──────── INFORMATION PROVIDED ────────

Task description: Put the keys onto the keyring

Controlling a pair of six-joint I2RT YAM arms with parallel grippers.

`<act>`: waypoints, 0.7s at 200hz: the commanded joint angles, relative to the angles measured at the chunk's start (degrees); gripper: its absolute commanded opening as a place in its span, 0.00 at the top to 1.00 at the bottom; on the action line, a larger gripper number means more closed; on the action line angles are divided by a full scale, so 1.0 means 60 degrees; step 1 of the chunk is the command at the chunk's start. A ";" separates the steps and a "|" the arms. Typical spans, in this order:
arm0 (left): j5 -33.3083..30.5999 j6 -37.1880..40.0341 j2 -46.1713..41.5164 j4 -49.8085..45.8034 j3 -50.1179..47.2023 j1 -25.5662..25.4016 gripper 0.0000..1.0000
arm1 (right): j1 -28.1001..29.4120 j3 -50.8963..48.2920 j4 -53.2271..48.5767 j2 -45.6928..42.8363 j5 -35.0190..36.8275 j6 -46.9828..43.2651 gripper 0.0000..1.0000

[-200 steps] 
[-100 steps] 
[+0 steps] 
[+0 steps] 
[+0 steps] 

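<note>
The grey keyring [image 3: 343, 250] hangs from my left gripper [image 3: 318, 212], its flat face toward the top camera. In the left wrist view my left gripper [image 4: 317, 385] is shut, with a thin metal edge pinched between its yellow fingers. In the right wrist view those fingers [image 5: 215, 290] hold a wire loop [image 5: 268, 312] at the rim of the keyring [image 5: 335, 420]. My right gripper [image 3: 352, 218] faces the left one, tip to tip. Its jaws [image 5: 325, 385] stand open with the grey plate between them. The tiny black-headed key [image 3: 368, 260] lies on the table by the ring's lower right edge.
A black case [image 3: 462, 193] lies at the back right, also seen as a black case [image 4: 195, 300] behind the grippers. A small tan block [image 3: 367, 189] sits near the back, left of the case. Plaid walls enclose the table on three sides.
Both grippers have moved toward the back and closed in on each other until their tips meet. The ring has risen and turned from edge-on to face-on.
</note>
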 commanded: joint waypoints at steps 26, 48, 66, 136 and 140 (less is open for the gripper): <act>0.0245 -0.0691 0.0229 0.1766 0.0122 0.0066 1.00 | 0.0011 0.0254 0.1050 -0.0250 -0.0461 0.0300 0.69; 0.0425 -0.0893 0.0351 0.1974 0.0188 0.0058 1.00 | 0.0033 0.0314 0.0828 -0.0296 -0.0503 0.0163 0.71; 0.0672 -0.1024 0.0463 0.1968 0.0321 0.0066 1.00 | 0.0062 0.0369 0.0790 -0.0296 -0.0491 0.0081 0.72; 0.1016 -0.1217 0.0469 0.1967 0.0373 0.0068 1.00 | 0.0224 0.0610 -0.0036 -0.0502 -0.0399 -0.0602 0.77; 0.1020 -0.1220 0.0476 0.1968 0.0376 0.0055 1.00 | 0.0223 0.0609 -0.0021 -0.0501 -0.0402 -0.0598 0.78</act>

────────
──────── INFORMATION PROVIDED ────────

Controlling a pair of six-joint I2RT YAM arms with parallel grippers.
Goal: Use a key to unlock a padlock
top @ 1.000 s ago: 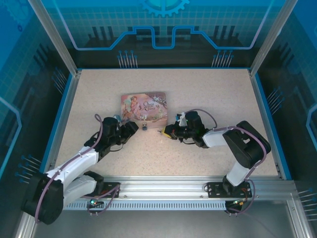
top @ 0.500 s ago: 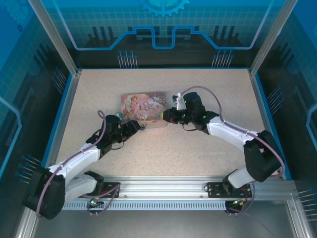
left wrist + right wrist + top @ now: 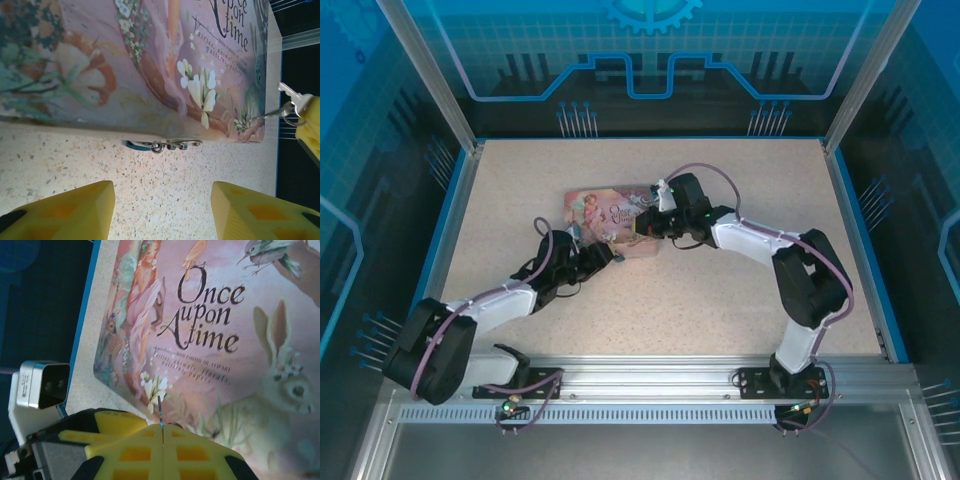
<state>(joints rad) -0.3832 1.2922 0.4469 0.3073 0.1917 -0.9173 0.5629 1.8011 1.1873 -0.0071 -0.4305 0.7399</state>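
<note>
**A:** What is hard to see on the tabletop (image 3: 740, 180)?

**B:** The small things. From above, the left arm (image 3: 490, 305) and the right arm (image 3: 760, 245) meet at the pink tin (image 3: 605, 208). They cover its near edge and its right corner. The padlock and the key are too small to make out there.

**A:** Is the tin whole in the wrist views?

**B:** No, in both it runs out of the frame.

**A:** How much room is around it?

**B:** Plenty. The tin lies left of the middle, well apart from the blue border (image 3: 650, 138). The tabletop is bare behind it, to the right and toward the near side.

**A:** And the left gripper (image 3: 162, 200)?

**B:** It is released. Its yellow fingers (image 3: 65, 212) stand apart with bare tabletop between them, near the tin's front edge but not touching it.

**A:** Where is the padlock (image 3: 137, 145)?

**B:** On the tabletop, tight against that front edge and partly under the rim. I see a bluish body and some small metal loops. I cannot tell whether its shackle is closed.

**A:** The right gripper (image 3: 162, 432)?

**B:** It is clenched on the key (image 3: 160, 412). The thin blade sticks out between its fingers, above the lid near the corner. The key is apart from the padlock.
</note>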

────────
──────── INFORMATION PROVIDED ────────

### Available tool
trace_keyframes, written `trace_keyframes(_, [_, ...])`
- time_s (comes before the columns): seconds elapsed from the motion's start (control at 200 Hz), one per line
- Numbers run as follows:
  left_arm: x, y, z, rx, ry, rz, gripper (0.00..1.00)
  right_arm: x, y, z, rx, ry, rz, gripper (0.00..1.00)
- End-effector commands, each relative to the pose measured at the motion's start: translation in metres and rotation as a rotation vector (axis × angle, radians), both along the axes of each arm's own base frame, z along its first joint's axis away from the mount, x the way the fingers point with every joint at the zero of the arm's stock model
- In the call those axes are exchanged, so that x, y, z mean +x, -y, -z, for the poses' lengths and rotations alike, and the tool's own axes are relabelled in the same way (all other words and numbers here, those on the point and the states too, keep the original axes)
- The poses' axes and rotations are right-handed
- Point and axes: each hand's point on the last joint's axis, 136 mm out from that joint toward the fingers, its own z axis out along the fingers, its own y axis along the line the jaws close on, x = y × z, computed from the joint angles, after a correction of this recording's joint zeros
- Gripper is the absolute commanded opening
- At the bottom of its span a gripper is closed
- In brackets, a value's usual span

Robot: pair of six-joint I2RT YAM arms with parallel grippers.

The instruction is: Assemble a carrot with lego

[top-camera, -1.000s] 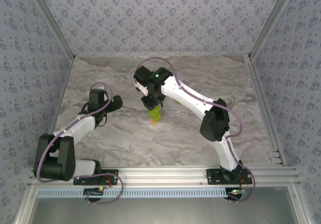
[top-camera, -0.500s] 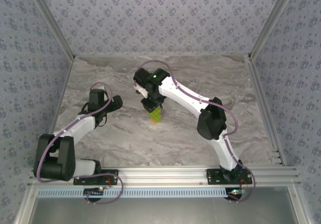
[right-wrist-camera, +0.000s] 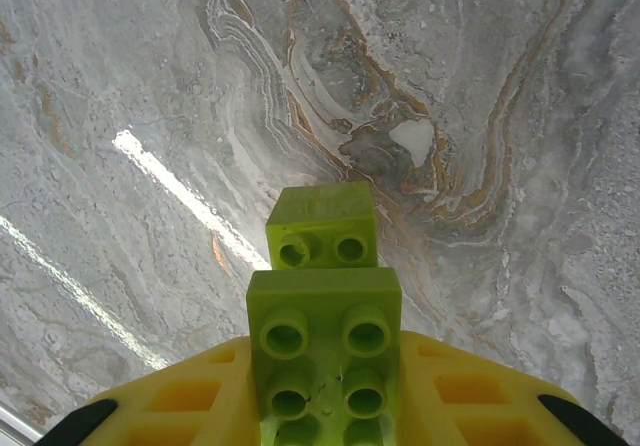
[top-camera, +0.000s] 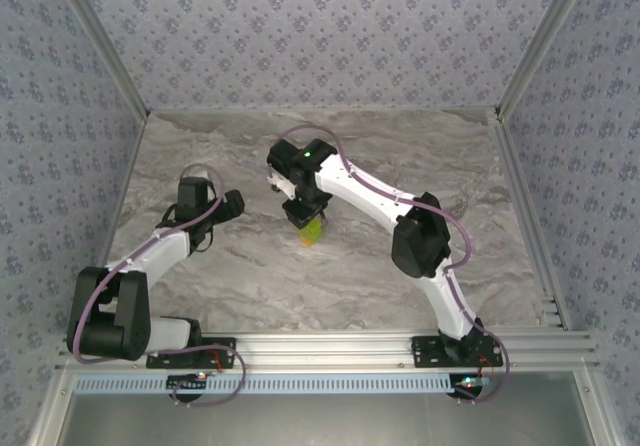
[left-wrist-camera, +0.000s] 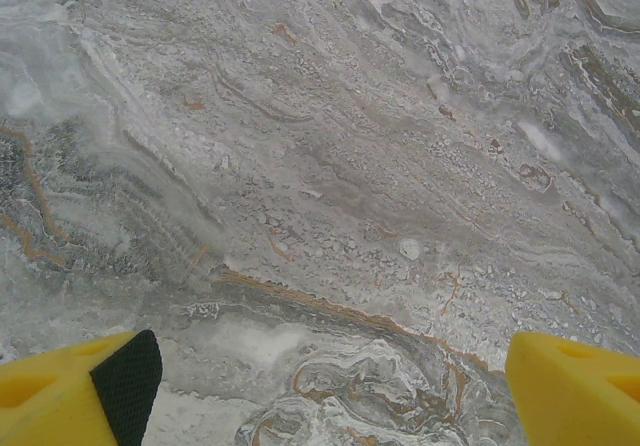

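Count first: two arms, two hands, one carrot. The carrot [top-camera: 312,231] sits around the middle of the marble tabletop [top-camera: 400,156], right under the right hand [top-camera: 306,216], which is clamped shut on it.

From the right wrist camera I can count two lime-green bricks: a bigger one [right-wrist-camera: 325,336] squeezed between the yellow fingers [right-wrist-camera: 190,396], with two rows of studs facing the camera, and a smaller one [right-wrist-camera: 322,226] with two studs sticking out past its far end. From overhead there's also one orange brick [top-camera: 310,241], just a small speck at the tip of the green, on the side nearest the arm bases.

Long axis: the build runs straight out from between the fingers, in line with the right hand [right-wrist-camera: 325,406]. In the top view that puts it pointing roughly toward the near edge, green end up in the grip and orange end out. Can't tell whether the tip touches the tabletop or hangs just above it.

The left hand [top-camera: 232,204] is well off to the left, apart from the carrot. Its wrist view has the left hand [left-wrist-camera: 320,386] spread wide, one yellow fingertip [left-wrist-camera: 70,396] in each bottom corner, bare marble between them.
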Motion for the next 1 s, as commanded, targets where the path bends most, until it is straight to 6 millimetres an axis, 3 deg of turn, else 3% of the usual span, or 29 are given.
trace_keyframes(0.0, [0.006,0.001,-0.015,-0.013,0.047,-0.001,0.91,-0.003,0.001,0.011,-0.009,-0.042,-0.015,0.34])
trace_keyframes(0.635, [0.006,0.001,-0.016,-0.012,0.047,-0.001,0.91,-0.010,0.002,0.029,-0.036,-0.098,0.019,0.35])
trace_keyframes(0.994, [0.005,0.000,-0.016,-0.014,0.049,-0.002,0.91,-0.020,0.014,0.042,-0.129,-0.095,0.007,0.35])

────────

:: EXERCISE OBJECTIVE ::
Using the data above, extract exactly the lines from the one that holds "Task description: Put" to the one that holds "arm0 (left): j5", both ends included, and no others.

:: YOUR RESPONSE ::
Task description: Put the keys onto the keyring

Controlling a pair of six-joint I2RT YAM arms with parallel grippers.

`<act>`: waypoints, 0.7s at 200hz: the commanded joint angles, relative to the angles measured at the chunk's start (degrees); gripper: its absolute commanded opening as a place in its span, 0.00 at the top to 1.00 at the bottom; on the action line, a larger gripper number means more closed; on the action line angles are divided by a full scale, so 1.0 means 60 degrees; step 1 of the chunk is the command at the chunk's start. A ";" separates the steps and a "|" the arms. Typical spans, in this order:
arm0 (left): j5 -33.3083..30.5999 j6 -37.1880..40.0341 j2 -46.1713..41.5164 j4 -49.8085..45.8034 j3 -50.1179..47.2023 j1 -25.5662..25.4016 gripper 0.0000..1.0000

Output for this exercise is complete.